For this exercise, retype the lines from the one that holds "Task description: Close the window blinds" through the one that holds "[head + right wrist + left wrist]" in the records below, both included, exactly and without pictures.
::::::::
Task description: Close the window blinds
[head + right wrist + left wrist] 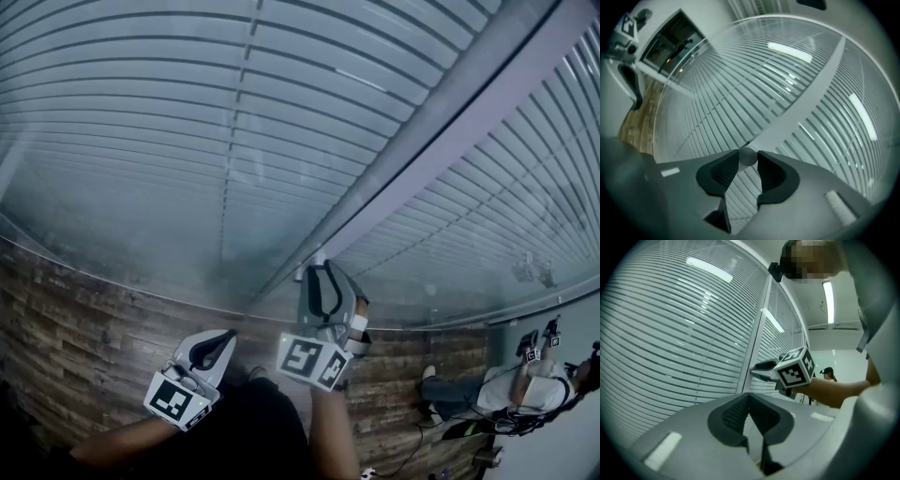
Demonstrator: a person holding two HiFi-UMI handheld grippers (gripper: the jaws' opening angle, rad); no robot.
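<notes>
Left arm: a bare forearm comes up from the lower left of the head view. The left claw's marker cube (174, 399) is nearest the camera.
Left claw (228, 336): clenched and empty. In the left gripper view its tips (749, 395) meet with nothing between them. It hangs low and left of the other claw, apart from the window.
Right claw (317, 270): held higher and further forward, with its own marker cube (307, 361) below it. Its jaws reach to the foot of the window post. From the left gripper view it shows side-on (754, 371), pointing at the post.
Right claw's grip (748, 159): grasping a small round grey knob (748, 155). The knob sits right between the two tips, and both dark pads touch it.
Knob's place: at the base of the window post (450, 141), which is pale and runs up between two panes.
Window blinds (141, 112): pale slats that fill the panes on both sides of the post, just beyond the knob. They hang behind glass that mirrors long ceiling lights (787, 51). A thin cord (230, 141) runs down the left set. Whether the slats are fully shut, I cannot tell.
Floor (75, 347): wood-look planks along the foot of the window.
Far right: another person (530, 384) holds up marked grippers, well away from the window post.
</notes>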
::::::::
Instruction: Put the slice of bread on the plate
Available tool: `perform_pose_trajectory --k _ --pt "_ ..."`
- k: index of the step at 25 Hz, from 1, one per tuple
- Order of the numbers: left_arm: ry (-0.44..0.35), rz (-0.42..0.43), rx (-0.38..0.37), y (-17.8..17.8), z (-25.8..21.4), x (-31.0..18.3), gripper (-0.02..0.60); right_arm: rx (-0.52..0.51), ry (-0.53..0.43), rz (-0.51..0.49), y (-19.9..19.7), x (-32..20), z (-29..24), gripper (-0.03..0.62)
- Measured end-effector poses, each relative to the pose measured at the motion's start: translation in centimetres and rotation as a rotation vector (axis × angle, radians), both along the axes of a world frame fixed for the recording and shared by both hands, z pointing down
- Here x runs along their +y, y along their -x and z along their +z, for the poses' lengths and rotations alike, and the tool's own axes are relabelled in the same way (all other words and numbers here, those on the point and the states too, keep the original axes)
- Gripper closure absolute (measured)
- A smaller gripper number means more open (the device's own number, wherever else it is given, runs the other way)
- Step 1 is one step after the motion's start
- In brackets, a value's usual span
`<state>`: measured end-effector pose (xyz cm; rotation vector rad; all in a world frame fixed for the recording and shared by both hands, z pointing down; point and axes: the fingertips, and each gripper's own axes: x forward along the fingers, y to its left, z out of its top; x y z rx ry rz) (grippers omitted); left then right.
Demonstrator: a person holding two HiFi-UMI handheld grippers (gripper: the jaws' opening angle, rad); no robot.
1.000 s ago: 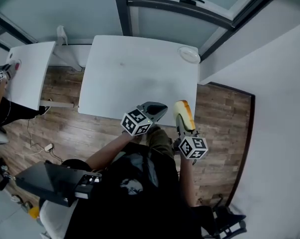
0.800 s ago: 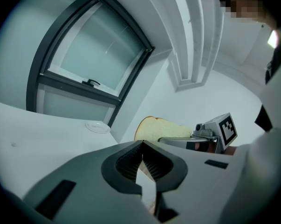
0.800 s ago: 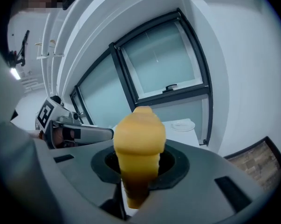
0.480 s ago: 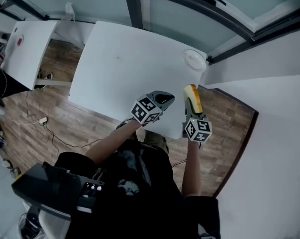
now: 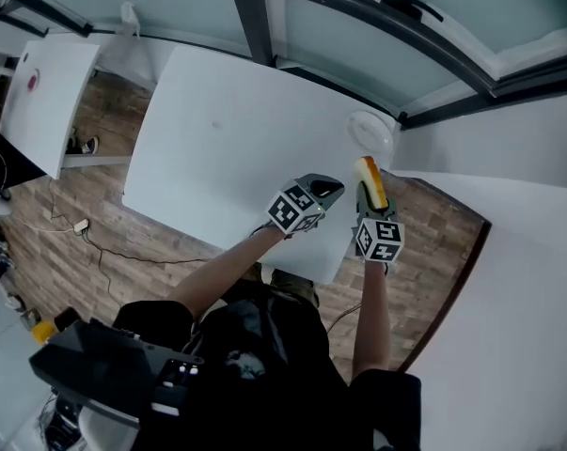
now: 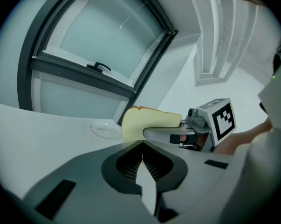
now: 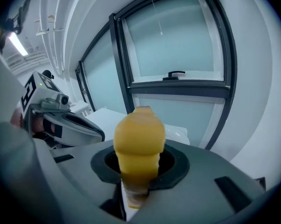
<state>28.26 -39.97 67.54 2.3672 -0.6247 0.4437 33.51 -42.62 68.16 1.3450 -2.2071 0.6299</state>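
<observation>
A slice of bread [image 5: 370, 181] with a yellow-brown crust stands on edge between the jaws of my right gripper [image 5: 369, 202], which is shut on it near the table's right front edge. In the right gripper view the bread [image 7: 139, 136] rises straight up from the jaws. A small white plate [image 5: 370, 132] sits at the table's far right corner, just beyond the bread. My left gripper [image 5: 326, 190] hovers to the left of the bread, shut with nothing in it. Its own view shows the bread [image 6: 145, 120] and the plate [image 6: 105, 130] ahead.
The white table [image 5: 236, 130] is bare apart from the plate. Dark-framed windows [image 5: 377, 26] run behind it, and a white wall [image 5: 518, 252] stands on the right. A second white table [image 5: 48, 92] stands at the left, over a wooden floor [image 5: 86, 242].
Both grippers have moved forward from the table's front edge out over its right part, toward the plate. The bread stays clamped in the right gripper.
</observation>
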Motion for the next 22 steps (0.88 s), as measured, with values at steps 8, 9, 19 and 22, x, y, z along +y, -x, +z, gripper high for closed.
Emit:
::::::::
● **WRITTEN ANSWER**
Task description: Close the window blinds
[head + right wrist + left wrist] 

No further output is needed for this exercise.